Apesar de a bolsa brasileira ter apresentado uma forte alta em 2025 e estar entre as melhores globalmente, as avaliações atuais ainda não refletem seu potencial. Segundo Telo, empresas brasileiras apresentam fundamentos sólidos, com expectativa de crescimento de lucros de aproximadamente 18% em 2026.

Essa projeção é sustentada pela demanda doméstica estável, ganhos reais de salário (renda real habitual subiu cerca de 4% em 2025), medidas de estímulo governamental e um real brasileiro mais forte, que ajuda a conter a inflação importada e a proteger as margens de lucro. O real, apesar dos riscos, oferece uma combinação atraente de ganho potencial versus risco comparado a outras moedas emergentes.

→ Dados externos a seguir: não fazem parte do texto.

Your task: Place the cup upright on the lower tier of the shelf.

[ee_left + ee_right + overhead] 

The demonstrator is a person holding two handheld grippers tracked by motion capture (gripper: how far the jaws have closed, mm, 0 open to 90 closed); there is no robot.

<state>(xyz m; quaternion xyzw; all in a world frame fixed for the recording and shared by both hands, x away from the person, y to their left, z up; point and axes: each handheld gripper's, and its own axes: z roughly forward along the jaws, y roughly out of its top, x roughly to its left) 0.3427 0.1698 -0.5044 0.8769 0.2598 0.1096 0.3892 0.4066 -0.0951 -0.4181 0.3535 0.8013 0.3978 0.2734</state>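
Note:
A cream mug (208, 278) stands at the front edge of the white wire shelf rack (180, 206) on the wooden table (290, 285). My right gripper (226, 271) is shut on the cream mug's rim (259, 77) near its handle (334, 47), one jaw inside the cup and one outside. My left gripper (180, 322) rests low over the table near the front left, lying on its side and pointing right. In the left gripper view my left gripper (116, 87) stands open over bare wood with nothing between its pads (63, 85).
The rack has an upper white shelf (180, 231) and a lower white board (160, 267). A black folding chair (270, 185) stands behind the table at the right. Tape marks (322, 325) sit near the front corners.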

O retorno do interesse de investidores internacionais tem sido um vetor-chave do crescimento recente, destaca o diretor do banco no Brasil. Fundos globais estão retornando a um mercado que ainda parece com preços atraentes. O impacto seria ainda mais significativo se as eleições pavimentassem o caminho para um plano fiscal crível, reduzindo as taxas de longo prazo.

A incerteza, contudo, aumenta significativamente à medida que as eleições se aproximam no segundo semestre. A credibilidade do plano de consolidação fiscal pós-eleições será decisiva para sustentar o otimismo do mercado e determinar o ciclo de investimentos sustentável.

A fragilidade doméstica é amplificada pela situação externa: o déficit nas transações comerciais e financeiras com o exterior se expandiu para 3,6% do PIB. Mais grave ainda, os investimentos estrangeiros diretos deixaram de ser suficientes para financiar o déficit com o exterior a partir de fevereiro de 2025.

Diante do risco fiscal e eleitoral, a comunidade de investidores, especialmente a doméstica, aguarda por esse sinal claro.

Tanto Srour quanto Telo, apontam que o momento crítico está próximo. Se as eleições de 2026 não resolverem a questão fiscal, o câmbio será o termômetro mais sensível da crise — refletindo a perda de reputação fiscal do país e sinalizando a saída de capital. Esse será o sinal final: quando o real não conseguir mais se defender, a insustentabilidade fiscal se tornará inescapável.